**Assignment**: Write out exactly the lines running from the one with "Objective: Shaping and" to the last line of the entries, keeping both the first and the last.

== Data provided ==

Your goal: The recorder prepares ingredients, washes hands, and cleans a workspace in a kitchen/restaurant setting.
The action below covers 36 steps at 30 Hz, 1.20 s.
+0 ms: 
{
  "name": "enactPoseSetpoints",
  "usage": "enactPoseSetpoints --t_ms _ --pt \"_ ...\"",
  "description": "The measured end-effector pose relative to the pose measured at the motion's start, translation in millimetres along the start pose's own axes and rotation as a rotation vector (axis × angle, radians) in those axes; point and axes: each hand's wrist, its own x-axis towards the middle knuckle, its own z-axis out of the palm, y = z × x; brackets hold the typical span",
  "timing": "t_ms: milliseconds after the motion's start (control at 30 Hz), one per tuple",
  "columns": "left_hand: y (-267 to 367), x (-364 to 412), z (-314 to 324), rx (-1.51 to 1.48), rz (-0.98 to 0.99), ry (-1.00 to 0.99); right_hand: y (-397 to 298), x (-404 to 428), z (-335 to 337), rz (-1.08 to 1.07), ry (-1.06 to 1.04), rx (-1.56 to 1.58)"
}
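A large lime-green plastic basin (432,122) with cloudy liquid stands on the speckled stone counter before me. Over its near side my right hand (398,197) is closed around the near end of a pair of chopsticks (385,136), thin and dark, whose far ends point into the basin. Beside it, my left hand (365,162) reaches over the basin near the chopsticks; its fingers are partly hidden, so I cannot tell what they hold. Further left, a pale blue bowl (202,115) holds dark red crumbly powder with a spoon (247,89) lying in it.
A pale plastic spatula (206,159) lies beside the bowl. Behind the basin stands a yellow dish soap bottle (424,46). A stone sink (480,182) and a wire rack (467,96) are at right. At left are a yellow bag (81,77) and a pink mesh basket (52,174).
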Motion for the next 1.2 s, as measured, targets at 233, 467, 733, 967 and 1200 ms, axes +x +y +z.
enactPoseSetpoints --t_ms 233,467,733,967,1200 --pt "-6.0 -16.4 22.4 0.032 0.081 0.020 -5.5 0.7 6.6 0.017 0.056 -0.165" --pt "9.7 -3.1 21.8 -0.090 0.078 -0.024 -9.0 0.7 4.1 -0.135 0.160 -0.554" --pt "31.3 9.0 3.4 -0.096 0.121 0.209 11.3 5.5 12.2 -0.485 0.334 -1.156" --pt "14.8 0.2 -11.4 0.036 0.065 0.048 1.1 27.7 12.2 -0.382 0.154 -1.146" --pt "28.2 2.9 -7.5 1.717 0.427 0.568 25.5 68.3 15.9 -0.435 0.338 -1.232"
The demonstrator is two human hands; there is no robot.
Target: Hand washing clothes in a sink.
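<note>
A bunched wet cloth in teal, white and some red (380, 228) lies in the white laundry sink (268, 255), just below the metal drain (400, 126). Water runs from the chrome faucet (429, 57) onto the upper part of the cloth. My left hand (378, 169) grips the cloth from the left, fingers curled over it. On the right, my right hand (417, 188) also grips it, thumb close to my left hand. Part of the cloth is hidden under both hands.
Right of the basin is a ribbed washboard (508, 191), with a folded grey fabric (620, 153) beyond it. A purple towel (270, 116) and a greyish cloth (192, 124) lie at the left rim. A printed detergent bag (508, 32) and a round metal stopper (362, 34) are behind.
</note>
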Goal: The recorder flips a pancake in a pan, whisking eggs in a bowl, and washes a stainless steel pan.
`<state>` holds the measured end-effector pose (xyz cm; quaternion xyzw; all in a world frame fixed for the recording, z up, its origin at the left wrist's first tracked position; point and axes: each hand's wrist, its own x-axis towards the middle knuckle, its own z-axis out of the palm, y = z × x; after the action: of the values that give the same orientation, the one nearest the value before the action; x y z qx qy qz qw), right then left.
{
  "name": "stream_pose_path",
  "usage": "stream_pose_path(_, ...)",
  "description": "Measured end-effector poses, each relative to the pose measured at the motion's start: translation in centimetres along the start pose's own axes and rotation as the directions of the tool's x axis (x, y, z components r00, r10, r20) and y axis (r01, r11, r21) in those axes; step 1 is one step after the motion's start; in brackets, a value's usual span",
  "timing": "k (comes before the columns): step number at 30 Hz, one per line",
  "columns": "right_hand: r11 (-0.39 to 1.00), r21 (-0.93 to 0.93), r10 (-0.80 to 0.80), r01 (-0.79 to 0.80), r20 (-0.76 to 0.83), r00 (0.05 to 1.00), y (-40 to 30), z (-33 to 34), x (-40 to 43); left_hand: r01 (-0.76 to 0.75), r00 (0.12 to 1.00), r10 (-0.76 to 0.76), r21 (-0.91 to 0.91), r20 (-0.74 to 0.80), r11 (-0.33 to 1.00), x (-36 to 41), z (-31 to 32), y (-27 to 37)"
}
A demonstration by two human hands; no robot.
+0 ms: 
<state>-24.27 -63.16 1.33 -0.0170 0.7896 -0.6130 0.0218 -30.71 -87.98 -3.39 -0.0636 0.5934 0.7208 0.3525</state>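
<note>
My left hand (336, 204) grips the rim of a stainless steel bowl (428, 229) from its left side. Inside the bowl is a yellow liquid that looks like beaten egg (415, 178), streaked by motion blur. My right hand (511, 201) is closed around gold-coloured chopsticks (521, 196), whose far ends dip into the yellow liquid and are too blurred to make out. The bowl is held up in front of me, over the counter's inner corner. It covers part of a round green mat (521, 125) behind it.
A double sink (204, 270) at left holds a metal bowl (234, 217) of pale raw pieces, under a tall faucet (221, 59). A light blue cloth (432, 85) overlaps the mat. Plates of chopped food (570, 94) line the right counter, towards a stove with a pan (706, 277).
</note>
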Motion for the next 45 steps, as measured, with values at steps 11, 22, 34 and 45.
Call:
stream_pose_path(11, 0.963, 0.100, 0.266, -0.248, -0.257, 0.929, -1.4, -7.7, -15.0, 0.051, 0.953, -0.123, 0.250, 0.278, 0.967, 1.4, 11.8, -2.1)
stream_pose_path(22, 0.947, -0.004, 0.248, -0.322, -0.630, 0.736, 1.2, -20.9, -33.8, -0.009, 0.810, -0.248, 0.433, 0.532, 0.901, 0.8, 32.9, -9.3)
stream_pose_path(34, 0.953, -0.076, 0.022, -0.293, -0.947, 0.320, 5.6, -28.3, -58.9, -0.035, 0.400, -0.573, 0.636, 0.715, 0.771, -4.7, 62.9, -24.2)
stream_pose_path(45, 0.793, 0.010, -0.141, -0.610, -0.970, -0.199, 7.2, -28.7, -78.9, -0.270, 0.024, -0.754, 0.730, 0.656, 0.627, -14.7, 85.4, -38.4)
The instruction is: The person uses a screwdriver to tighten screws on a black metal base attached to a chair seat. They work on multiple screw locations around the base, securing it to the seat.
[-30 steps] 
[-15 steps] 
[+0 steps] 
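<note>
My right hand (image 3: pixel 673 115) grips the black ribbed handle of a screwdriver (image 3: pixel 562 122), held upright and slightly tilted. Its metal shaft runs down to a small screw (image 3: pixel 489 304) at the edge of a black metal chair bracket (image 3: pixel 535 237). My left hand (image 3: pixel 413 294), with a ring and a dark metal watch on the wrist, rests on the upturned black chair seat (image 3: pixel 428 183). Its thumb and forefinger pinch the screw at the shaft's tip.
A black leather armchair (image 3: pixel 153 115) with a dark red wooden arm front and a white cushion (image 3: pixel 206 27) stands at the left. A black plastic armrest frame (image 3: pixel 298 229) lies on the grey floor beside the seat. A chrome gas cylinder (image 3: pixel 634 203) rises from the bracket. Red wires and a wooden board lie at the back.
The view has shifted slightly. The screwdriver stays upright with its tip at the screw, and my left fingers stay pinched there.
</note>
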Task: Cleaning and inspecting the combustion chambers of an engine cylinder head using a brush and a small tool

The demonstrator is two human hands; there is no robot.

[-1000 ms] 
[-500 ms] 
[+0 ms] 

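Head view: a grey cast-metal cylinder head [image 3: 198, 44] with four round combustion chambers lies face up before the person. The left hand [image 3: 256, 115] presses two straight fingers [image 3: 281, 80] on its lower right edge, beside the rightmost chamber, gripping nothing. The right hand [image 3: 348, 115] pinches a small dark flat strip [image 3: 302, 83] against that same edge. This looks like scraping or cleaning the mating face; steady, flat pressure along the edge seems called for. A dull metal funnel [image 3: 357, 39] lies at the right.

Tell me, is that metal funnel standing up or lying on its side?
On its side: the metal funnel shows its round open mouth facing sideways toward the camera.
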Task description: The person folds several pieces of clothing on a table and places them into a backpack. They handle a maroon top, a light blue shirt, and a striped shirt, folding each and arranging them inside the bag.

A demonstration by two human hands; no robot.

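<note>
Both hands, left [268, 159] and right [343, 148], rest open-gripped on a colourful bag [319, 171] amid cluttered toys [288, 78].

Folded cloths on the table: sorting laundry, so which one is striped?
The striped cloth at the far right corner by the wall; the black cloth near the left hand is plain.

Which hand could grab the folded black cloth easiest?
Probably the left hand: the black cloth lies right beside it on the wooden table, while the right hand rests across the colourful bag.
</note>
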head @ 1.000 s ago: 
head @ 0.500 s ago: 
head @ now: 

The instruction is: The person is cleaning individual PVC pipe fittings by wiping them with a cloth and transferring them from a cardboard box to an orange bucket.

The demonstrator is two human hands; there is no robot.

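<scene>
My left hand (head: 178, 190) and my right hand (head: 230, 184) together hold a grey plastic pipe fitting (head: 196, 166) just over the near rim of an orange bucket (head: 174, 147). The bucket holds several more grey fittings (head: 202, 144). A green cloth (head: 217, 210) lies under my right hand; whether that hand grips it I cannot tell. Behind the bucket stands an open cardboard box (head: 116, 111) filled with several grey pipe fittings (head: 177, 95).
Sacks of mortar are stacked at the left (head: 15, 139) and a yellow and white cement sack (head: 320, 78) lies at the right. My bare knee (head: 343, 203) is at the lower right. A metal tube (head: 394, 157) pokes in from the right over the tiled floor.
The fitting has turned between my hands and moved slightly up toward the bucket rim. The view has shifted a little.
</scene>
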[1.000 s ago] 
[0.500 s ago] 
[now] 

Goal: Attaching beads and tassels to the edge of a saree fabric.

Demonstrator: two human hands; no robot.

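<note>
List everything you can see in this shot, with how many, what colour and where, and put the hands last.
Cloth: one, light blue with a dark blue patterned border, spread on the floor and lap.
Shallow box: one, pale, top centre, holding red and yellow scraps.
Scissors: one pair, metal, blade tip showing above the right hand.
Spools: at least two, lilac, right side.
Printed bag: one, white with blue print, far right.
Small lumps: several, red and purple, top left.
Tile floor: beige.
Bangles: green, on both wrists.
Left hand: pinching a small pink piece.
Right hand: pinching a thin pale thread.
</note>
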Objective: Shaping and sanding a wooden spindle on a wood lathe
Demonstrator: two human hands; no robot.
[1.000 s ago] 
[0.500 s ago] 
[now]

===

**Written answer**:
Objective: Shaping and sanding a wooden spindle on a wood lathe
Demonstrator: two human hands; no robot.
[1.000 s ago] 
[0.500 s ago] 
[now]

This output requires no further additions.